Spannende Einblicke in die Welt des Modellbaus

Faszinierende Erlebniswelt im Miniaturformat

Schwarzwaldhöfe, grasende Kühe, Bauern die Felder bestellen, Blumen, Bäche, Bäume, Traktoren, Viadukte, Bahnhöfe und Dörfer. Die Miniaturlandschaften durch die elektrische Modelleisenbahnen fahren, faszinieren und lassen staunen. Warum lösen Modellanlagen, die wie aus dem echten Leben gegriffen aussehen, solche Emotionen beim Betrachter aus?

Wenn Andreas Reinbold einen Baum pflanzt, stanzt er ein Loch in den Gips, tupft einen Tropfen Kleber darauf und presst den Baum auf die Grundfläche. Gras ist komplizierter, das muss erst aufgeladen werden. Auf die braun bemalte Grundfläche kommt Leim, dann schüttet er winzige Fasern in unterschiedlichen Grüntönen in das Elektrostatgerät, das wie ein Puderzuckerstreuer aussieht und verteilt die Fäden auf den Leim. Dort bleiben sie senkrecht stehen. In nur wenigen Minuten hat Andreas Reinbold vor den staunenden Blicken seiner Zuschauer eine Wiese erschaffen, die verblüffend realistisch wirkt.

 

Ein frühes Leitmotiv der 1946 gegründeten Firma, „Nichts hebt das Aussehen eines Zuges mehr als eine naturgetreu nachgebildete Landschaft, in die es gebettet ist“, ist eines der Erfolgsgeheimnisse, mit denen sich die Firma Faller weltweit einen Namen gemacht hat.

Beim Gang durch die Ausstellung sieht der Besucher auf den ersten Blick, was damit gemeint ist.

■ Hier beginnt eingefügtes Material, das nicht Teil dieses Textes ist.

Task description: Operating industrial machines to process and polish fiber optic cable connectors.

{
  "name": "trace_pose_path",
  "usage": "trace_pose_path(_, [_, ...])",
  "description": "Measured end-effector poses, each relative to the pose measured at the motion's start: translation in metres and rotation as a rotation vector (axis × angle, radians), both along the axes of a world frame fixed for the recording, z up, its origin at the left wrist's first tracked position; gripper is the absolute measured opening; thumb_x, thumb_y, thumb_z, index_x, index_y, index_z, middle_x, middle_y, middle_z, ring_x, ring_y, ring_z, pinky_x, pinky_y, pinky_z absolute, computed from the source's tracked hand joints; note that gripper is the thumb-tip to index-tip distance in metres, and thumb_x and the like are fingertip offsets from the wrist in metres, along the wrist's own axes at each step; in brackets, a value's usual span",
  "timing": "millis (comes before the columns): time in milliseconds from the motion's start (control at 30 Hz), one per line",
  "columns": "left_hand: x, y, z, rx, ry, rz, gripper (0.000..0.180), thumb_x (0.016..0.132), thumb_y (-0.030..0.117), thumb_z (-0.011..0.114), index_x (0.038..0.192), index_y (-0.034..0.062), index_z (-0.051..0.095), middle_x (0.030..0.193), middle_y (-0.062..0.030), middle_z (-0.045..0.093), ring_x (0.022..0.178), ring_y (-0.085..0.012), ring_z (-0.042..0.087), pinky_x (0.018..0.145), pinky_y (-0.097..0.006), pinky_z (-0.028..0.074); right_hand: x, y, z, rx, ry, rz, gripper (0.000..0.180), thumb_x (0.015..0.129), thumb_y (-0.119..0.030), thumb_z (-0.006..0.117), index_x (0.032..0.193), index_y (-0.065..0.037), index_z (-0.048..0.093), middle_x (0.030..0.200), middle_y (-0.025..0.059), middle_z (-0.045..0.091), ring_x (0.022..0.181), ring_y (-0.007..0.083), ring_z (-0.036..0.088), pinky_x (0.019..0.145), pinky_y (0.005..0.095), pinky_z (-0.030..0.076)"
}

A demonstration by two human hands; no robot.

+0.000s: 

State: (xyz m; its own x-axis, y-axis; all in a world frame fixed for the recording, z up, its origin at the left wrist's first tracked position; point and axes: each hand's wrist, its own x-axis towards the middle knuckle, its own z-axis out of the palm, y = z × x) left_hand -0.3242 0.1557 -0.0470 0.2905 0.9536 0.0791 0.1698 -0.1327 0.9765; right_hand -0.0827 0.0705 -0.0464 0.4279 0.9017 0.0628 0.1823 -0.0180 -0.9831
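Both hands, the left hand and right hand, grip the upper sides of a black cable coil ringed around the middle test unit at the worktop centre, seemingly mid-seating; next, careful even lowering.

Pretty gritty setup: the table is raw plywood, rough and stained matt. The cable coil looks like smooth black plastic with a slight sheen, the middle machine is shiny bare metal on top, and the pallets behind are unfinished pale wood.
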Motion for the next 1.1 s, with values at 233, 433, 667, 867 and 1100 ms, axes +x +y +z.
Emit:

Die Modelle der Häuser und die ausgestalteten Landschaften durch die sich die Züge bewegen, sind liebevoll inszenierte Erlebniswelten und das Herzstück einer jeden Modelleisenbahnanlage.

 

Die Schauwerkstatt ist der kreative Schaffensraum von Andreas Reinbold. Momentan arbeitet er an seiner bislang größten Anlage, acht Meter lang und 1.60 Meter breit: Eine Nachbildung des Triberger Bahnhofs. Gebäude, Gleisanlagen, Felswände, Wälder, alles wirkt stimmig und perfekt in Szene gesetzt.

Die Landschaften sind anspruchsvoll gestaltete Kunstwerke. Bäume, Häuser, Autos, Menschen fügen sich zu einem harmonischen Gesamtbild. „Der Blick des Betrachters soll bewusst gelenkt werden“, erklärt der Modellbauer.

Nach Lösungen suchen, die Landschaft so lebendig wie möglich zu gestalten, das macht den Reiz seiner Arbeit aus, erzählt Andreas Reinbold. Ein Wald nur aus Tannen? Das wäre langweilig. Reinbold gestaltet einen Mischwald aus Laubbäumen und Tannen mit verschiedenen Grüntönen, mit Büschen, Pilzen und Tieren. Damit die Bäume echt wirken, verleiht er den Stämmen mit Leim und Sägemehl eine Struktur. Der Gutach, die durch Triberg rauscht, hat Reinbold einen Graben gespachtelt und den Boden mit Steinen, Moos und Sand gestaltet. Darauf modelliert er Stromschnellen und bemalt die Spitzen mit weißer Farbe – fertig ist die Gischt. Wer dem Modellbauer über die Schulter schaut, versteht, um was es beim Modellbau tatsächlich geht: dem Erschaffen von Welten. Und dazu braucht es Kreativität, handwerkliches Geschick und technisches Verständnis. Ein Traumjob für Andreas Reinbold, der als Kind übrigens nie mit Eisenbahnen gespielt hat.